==== DATA SEGMENT ====
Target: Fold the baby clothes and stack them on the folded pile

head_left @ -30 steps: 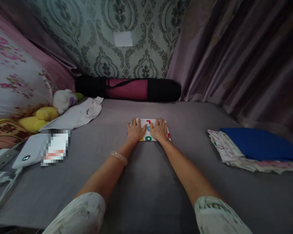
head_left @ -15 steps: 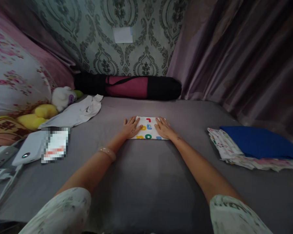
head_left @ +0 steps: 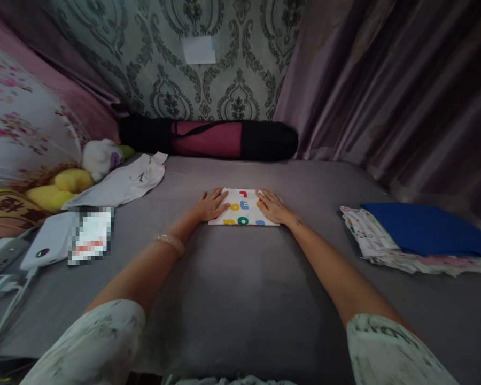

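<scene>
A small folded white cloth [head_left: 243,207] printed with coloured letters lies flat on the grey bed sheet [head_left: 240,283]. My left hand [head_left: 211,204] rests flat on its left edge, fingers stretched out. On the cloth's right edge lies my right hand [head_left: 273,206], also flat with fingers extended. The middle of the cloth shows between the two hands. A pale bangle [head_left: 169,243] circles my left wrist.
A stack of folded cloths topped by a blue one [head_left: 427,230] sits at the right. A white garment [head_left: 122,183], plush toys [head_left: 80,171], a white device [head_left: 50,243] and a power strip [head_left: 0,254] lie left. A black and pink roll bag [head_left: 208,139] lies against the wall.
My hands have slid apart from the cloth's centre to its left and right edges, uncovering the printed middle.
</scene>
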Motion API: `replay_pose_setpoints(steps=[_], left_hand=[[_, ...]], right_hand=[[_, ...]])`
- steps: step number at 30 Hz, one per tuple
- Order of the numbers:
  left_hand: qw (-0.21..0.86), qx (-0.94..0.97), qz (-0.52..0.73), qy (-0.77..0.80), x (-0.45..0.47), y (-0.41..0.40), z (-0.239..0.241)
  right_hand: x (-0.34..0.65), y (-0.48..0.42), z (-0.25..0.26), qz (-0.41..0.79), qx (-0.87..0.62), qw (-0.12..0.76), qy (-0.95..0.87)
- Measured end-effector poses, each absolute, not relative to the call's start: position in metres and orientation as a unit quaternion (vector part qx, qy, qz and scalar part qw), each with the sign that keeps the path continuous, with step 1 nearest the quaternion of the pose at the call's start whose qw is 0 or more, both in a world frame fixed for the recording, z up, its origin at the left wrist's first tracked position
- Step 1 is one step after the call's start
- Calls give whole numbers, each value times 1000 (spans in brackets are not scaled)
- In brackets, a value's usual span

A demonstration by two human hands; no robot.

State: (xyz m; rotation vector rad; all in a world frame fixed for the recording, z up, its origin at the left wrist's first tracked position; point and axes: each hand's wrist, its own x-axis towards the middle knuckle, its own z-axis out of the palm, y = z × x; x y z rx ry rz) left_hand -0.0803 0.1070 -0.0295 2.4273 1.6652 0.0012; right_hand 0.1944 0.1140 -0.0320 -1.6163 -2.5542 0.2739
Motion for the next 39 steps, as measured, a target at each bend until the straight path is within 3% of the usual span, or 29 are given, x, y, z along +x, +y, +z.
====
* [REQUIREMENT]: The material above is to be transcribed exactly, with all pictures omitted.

* [EXERCISE ANSWER]:
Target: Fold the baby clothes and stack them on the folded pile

head_left @ -30 steps: 
head_left @ -15 steps: 
head_left @ +0 steps: 

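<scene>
A small folded white cloth [head_left: 243,207] printed with coloured letters lies flat on the grey bed sheet [head_left: 240,283]. My left hand [head_left: 211,204] rests flat on its left edge, fingers stretched out. On the cloth's right edge lies my right hand [head_left: 273,206], also flat with fingers extended. The middle of the cloth shows between the two hands. A pale bangle [head_left: 169,243] circles my left wrist.
A stack of folded cloths topped by a blue one [head_left: 427,230] sits at the right. A white garment [head_left: 122,183], plush toys [head_left: 80,171], a white device [head_left: 50,243] and a power strip [head_left: 0,254] lie left. A black and pink roll bag [head_left: 208,139] lies against the wall.
My hands have slid apart from the cloth's centre to its left and right edges, uncovering the printed middle.
</scene>
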Motion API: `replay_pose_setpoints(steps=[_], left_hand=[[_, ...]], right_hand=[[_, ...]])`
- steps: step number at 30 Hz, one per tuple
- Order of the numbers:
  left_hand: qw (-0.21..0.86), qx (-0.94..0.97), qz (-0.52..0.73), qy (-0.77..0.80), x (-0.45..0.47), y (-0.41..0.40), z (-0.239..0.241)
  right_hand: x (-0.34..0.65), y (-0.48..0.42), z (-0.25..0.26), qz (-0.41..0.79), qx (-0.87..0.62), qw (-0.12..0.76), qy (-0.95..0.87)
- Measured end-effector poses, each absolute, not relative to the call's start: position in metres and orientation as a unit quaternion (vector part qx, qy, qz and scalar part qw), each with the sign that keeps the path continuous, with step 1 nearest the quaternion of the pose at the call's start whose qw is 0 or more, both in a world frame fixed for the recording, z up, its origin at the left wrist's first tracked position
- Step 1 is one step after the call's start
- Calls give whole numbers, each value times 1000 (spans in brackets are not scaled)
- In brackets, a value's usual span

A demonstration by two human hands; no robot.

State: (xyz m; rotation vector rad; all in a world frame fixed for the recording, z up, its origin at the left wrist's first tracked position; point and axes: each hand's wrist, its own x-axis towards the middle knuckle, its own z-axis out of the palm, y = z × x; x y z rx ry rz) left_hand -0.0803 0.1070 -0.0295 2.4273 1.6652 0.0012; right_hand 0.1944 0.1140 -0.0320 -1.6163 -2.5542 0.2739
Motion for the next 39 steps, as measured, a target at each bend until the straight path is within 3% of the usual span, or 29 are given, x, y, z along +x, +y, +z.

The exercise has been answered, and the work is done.